AIM OF THE EXERCISE. For the string "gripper", work out how many lines of the data contain it and give that number with nothing added.

INFORMATION PROVIDED.
--- START ---
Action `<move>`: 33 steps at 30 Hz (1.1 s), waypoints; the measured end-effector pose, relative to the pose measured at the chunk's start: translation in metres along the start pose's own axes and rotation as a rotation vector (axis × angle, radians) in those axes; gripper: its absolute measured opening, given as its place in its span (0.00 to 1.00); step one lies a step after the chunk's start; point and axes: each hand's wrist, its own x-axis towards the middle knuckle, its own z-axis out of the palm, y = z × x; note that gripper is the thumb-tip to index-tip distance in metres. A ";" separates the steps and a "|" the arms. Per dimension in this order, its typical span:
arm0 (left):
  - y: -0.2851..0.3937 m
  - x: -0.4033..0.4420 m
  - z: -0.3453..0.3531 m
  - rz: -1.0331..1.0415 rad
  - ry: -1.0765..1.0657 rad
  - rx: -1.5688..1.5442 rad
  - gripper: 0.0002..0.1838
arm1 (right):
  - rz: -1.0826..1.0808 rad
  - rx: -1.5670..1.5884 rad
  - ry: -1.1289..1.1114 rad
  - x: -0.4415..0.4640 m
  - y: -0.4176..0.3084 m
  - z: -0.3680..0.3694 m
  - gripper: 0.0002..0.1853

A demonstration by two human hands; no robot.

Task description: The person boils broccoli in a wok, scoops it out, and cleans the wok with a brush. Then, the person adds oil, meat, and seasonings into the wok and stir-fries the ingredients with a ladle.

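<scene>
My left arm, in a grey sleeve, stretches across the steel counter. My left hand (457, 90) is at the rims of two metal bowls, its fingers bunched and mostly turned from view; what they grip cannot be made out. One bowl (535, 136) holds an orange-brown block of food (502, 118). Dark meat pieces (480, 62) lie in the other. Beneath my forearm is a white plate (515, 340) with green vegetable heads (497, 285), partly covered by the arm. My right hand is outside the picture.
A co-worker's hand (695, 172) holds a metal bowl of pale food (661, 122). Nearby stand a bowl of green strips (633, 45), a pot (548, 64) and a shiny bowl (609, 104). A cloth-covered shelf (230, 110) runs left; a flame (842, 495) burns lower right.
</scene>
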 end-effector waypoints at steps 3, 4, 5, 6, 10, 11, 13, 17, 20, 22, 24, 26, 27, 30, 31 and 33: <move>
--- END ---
RESULT OF THE TASK. 3